Problem:
Say how many of the lines below hold "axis", writing the number and nothing more.

== Recorded information ==

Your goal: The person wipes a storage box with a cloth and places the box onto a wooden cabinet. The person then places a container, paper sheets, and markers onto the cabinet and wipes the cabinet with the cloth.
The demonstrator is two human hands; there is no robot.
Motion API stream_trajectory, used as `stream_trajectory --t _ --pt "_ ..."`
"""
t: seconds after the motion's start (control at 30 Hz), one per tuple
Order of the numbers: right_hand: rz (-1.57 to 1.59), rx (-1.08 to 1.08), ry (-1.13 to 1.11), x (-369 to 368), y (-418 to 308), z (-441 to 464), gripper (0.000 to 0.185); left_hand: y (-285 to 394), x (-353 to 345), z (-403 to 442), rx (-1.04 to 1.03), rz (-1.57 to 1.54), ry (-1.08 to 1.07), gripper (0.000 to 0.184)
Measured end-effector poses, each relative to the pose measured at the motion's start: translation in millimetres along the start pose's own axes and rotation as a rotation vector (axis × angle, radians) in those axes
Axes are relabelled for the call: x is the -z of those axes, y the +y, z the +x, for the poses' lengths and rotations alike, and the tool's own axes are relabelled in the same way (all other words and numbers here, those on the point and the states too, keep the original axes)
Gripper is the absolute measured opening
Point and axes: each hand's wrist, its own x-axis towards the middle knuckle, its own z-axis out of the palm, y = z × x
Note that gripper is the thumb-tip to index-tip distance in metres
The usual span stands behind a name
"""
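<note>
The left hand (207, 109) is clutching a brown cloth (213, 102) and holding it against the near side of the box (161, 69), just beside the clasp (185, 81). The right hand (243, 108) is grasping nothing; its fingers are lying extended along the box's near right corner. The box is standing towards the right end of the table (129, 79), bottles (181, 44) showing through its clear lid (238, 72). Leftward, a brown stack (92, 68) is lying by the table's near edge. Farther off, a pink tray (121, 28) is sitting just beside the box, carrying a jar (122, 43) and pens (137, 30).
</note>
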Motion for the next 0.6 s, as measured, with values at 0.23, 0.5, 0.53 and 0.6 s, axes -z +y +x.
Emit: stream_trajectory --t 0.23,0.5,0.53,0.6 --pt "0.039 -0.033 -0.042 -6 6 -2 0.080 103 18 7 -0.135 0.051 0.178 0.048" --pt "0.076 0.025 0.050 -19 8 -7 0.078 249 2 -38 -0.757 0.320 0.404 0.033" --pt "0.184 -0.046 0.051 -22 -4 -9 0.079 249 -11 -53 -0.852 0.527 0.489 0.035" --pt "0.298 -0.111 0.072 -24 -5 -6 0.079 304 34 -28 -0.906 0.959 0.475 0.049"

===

Response:
2